Il ne reste que Jeannette qui tient toujours son poulet contre elle, immobile, Lucien toujours debout sur le canapé et Frédéric qui n’a pas cessé de regarder Jeannette depuis qu’elle est entrée. Un silence après tout ce bruit. Frédéric dit soudain doucement sans bouger.
FREDERIC
Je vous demande pardon. (Jeannette le regarde, il sourit un peu.)Mais votre père a raison, nous sommes tous mortels. Il aurait peut-être pu se faire écraser.
JEANNETTE
Ecrasé ce n’est pas pareil. Je suis sûre qu’il a eu peur, je suis sûre qu’il a vu le couteau et qu’il a compris. Il était tellement intelligent.
FREDERIC, sans rire.
Il n’a peut-être pas eu le temps de comprendre exactement ce qu’elle lui voulait.
JEANNETTE, sombre.
Si. Je suis sûre qu’il s’est vu mourir. Comme si c’était sa faute si le déjeuner n’était pas prêt. Il ne pensait qu’à courir dans l’herbe, à chercher des petits vers, bien tranquillement, à avoir peur du vent qui fait bouger les ombres. Ah ! leur ventre, leur sale ventre, comme ils y pensent. (Elle regarde Frédéric, recule un peu.) Mais qui êtes-vous ? Je ne vous connais pas, vous non plus.
FREDERIC
Je suis le fiancé de Julia.
JEANNETTE le regarde, méfiante.
Ah !Alors vous êtes le fils de l’autre ?
FREDERIC sourit.
Oui. Mais il ne faut pas être injuste, ce n’est pas ma faute.

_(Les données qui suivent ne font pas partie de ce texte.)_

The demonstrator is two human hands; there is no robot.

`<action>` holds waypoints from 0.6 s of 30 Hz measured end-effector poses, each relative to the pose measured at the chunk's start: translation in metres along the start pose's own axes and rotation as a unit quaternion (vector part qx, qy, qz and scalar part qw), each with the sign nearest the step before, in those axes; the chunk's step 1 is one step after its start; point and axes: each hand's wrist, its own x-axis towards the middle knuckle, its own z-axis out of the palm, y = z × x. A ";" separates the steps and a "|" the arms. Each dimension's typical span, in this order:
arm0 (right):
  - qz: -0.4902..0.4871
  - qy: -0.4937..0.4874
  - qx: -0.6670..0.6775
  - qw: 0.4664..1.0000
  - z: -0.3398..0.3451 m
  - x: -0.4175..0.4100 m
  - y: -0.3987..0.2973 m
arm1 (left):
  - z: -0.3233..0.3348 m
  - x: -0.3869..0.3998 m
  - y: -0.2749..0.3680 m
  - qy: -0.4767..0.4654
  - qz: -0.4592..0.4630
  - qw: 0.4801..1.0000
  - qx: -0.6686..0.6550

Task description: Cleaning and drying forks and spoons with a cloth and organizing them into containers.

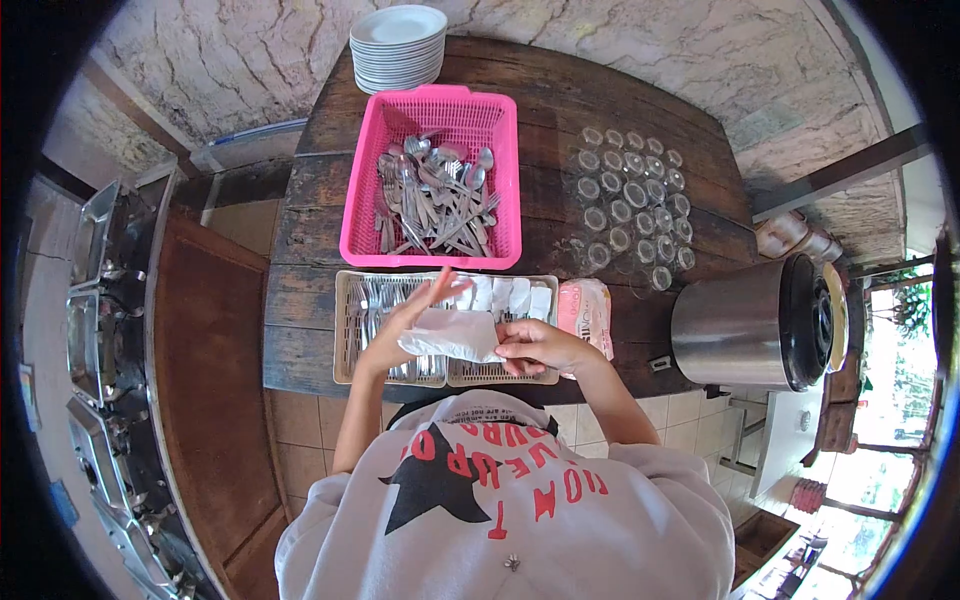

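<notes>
My right hand point(536, 347) pinches the right end of a white paper napkin point(454, 335). At its left end is my left hand point(401, 326), fingers spread and raised; whether its palm touches the paper cannot be told. Under both hands lie two beige plastic baskets point(340, 330) side by side. The left one bears rows of metal cutlery point(367, 296); the right one bears white napkin-wrapped bundles point(501, 291). Just beyond stands a pink plastic basket point(355, 180) with a loose heap of forks, spoons and other cutlery point(439, 199). A pink-and-white napkin pack point(586, 315) lies right of the baskets.
White plates point(397, 52) are stacked at the wooden table's point(300, 292) far left. Many clear glasses point(634, 196) stand at the right, near a large steel container point(724, 322) with a black lid. Metal chafing dishes point(90, 345) line a counter farther left.
</notes>
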 end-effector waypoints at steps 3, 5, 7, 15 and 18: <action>-0.006 0.000 0.019 1.000 -0.002 -0.006 -0.001 | 0.005 0.002 0.004 -0.040 -0.020 0.987 0.152; -0.018 0.004 0.031 0.999 -0.004 -0.011 0.000 | 0.006 -0.002 -0.012 -0.030 0.013 0.987 0.158; -0.010 0.003 0.021 1.000 -0.007 -0.013 0.000 | 0.011 -0.012 -0.021 -0.007 -0.008 0.984 0.175; -0.013 0.098 0.004 0.995 -0.020 -0.008 0.014 | 0.049 -0.033 -0.036 0.108 -0.045 0.983 0.144; -0.020 0.159 -0.011 0.987 -0.022 -0.002 0.019 | 0.063 -0.036 -0.034 0.104 -0.097 0.982 0.122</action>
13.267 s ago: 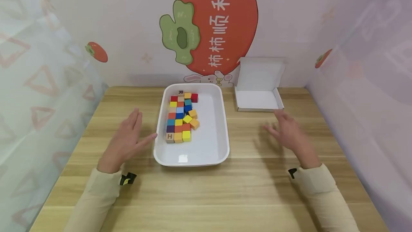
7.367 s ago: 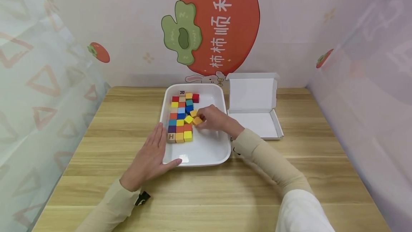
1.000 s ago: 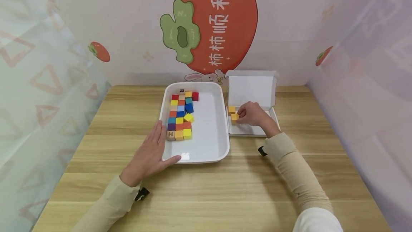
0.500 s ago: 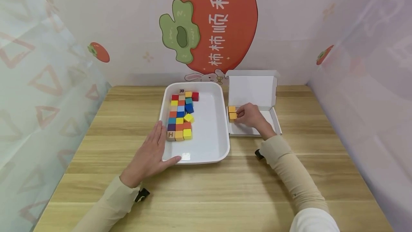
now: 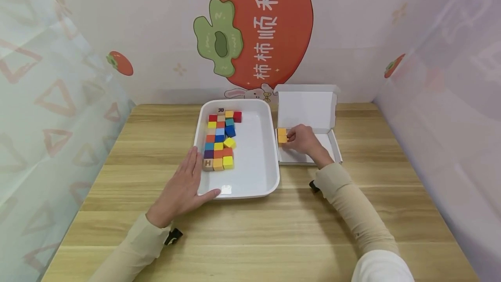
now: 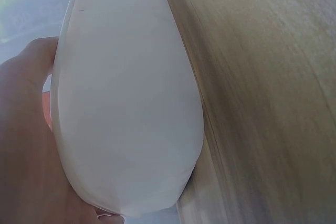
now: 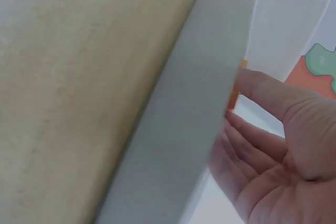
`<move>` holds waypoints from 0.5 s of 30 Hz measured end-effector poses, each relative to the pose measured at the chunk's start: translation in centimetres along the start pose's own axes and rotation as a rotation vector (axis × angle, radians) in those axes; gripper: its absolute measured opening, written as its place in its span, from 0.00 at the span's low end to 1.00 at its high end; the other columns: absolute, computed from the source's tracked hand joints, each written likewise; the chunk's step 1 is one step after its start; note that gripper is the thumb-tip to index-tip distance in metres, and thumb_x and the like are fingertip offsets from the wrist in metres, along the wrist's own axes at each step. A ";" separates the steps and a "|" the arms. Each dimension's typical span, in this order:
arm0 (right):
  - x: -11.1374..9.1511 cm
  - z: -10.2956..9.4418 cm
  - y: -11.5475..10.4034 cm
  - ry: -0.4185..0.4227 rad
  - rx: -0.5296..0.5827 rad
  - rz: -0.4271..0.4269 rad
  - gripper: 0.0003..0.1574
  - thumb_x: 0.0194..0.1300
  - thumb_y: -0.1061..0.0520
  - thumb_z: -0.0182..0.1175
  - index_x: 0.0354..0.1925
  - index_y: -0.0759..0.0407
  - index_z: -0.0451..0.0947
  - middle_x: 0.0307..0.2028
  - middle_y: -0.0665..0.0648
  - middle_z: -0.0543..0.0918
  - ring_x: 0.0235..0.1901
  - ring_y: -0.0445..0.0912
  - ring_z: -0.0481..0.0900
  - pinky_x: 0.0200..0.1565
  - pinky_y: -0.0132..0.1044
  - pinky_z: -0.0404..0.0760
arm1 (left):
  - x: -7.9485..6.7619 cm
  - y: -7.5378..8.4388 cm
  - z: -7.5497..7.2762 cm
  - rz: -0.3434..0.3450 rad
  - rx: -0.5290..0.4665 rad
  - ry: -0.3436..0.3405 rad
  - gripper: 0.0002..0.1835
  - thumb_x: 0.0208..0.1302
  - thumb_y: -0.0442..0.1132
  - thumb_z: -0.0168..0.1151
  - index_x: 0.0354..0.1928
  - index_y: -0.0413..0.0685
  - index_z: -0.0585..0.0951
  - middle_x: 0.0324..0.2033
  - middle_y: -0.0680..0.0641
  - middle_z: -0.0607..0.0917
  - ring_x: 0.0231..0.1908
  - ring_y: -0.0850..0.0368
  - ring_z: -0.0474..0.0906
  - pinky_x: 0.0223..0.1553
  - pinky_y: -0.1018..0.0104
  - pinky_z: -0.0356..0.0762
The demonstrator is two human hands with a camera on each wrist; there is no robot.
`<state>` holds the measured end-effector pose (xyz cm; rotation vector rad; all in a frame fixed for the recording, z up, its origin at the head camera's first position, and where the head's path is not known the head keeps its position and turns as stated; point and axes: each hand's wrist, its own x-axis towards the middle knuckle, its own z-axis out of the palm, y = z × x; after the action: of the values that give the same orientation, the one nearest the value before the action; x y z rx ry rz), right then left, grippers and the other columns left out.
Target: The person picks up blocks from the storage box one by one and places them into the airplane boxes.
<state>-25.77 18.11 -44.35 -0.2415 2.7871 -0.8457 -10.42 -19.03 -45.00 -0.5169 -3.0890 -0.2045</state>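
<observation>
My left hand (image 5: 181, 188) lies along the near left corner of the white tray (image 5: 270, 160), fingers straight on the left rim and thumb over the front rim. In the left wrist view the tray's outer wall (image 6: 126, 98) fills the middle. My right hand (image 5: 303, 139) pinches an orange block (image 5: 282, 139) inside the white cardboard box (image 5: 309, 159), near its left wall. Directly behind it sits a second orange block (image 5: 282, 131). The right wrist view shows thumb and fingers around an orange block (image 7: 234, 95), partly hidden by the box wall (image 7: 178, 108).
Several coloured blocks (image 5: 219, 132) stand in rows in the tray's left half, and a yellow block (image 5: 229, 143) sits askew beside them. The raised box lid (image 5: 306, 110) leans near the printed back wall (image 5: 344, 34). Box and tray stand side by side on the wooden table (image 5: 250, 238).
Two orange blocks went from tray to box, which had been pulled nearer the tray. Lately my right hand slid the second one back against the first. My left hand came onto the tray rim.
</observation>
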 end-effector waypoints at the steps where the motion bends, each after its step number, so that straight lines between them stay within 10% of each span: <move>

JEANNETTE qui regarde son poulet, navrée.
Pauvre Léon. Il aurait tellement voulu devenir un grand coq redoutable. Un vrai coq avec une vraie crête rouge, qui réveille tout le monde le matin.
FREDERIC, doucement.
Vous ne mangez jamais de poulets ?
JEANNETTE baisse la tête.
Si. Des poulets que je ne connais pas. Mais je sais aussi que c’est injuste. J’ai essayé de ne plus manger de viande. Je n’ai pas pu. J’ai trop envie.
FREDERIC
Alors, vous non plus ce n’est pas votre faute.
JEANNETTE secoue la tête, sombre.
Si. Quand je serai vieille, quand je comprendrai tout, comme les autres, je sais que je dirai cela moi aussi, que rien n’est de la faute de personne. Cela doit être bon tout d’un coup, de tout admettre ; de tout excuser, de ne plus jamais se révolter. Vous ne trouvez pas que c’est long, vous, d’être vieux ?
FREDERIC sourit.
Il suffit d’avoir un peu de patience.
JEANNETTE
Je n’aime pas la patience. Je n’aime pas me résigner, ni accepter. Elle a dû vous en dire des choses sur moi, ma sœur.
FREDERIC sourit
Oui. Beaucoup.
JEANNETTE
Et bien, tout est vrai ! Et je suis pire encore. Et tout est de ma faute. Je suis la honte de la famille, on a dû vous expliquer : celle qui fait tout ce qu’on ne doit pas. Il faut me détester !
FREDERIC sourit.
Je sais.
JEANNETTE
Et puis il ne faut pas me sourire comme à un enfant et croire que j’ai besoin d’indulgence. Je n’aime pas la sensiblerie, non plus, ni qu’on pleurniche. Vous avez raison. Je mange les autres poulets, pourquoi ne mangerais-je pas celui-là maintenant qu’il est mort ? Parce que je l’aimais ? C’est trop bête. Je vais le rendre à l’ogresse ! (Elle va vers la cuisine en criant.) Tenez, le voilà votre poulet, les deux femmes !...Plumez-le dans votre cuisine et faites-le cuire si vous voulez !
Elle a disparu, Frédéric se retourne vers Lucien qui n’a pas bougé, suivant toute cette scène avec son œil ambigu, et lui dit d’une voix qui se veut enjouée et qui ne l’est pas.
FREDERIC
Elle est étonnante !
Lucien le regarde une seconde sans rien dire, puis il laisse tomber, descendant de son canapé avec un sourire.
LUCIEN
Oui. Elle n’a pas fini de vous étonner.
Frédéric, surpris par son ton, le regarde.